The UNDP research shows that voters in Republika Srpska remain solidly behind the Serbian Democratic Party, SDS. The party should, according to this research, win 32 per cent of the vote, 2 per cent more than two of its most serious opponents - the Party of Democratic Progress and the Party of Independent Social Democrats - combined.


The international community is openly supporting non-nationalist parties, and has threatened further cuts in funding if it is not happy with the result. "Further aid to BiH is directly dependent on the results of November elections," said the head of the European Commission delegation, Hans Jorg Kretschmer. He has offered the city of Mostar generous financial help if the multinational coalition "The list for Mostar" wins the elections.


"We are nearing an end in many ways," said High Representative Wolfgang Petritsch. "What we are talking about is that the international community might eventually move out of Bosnia. Many parts have already moved out intellectually and politically because they consider Bosnian politicians simply so irresponsible they cannot go on helping."


Petritsch's gloom was mirrored by Pieter Stek of the World Bank. The failure by the Bosnian and Republika Srpska authorities to institute legal and pension reforms demanded by the international community had placed in jeopardy some $435 million in aid from the World Bank, the International Monetary Fund and the European Union.


"The reputation of Bosnia with donors is not what it should be," Stek said. "One sees clear signs of impatience."
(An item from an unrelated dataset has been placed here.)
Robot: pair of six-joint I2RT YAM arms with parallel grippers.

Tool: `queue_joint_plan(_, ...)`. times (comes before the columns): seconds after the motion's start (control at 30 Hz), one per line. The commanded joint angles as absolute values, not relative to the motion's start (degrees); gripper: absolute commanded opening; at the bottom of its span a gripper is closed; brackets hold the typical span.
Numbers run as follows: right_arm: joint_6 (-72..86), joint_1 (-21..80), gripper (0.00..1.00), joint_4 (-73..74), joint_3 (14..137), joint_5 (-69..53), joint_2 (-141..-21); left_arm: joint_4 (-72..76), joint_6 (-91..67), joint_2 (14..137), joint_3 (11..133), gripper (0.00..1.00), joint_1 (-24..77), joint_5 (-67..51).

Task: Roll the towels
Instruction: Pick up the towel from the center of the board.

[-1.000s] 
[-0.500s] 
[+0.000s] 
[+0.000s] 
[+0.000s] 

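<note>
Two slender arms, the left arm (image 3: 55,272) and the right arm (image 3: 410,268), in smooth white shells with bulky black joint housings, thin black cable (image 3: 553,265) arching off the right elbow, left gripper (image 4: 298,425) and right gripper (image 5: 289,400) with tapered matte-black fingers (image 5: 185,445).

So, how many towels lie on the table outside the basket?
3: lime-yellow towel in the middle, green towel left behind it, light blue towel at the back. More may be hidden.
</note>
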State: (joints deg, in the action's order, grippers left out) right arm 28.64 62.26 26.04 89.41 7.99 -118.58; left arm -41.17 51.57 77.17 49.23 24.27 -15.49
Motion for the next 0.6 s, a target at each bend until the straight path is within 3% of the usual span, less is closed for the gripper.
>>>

The Independent Media Commission has withdrawn broadcasting permits from two national TV channels, Erotel, Croatian TV, which was under the editorial control of the HDZ, and Bosniak TV, which is very close to the Muslim Party of Democratic Action, SDA.


The election campaign, which officially started on September 27, reflects the general economic crisis in BiH and the downturn in international donations.


Most parties will have relatively modest election campaigns this year. A popular strategy will be "going for a cup of coffee" with people, a tactic that worked well in the election that brought in President Stipe Mesic in Croatia.


The SDS is going to run a traditional election campaign, with rallies in the towns and villages of Republika Srpska and a central rally in Banja Luka.


The HDZ, on the eve of elections, is launching a new weekly magazine "BH Today" which will be financed by the radical wing of the Catholic Church and strictly controlled by the HDZ.


However, the HDZ is facing pre-electoral embarrassments as the federal police supported by Stabilisation Force troops have arrested several people closely affiliated with the top HDZ officials.


In addition, police in Croatia detained General Ivan Andabak, closely associated with Mladen Naletilic Tuta, who is accused of war crimes by The Hague.


Andabak is the main suspect in the murder of Jozo Leutar, the Bosnian Federation's deputy minister of interior affairs, who was killed in a car bombing in March 1999. At the time of the Leutar murder, Croat member of the Bosnian presidency Ante Jelavic launched a media campaign in which, without any proof, he accused the Bosniak side in the Federation interior ministry of organizing the killing.


A UN investigation indicates that Leutar, a Bosnian Croat, was murdered by Croat nationals. This could not have come at a worse time for Jelavic and the HDZ whose election campaign plays up the vulnerability of the Croat minority.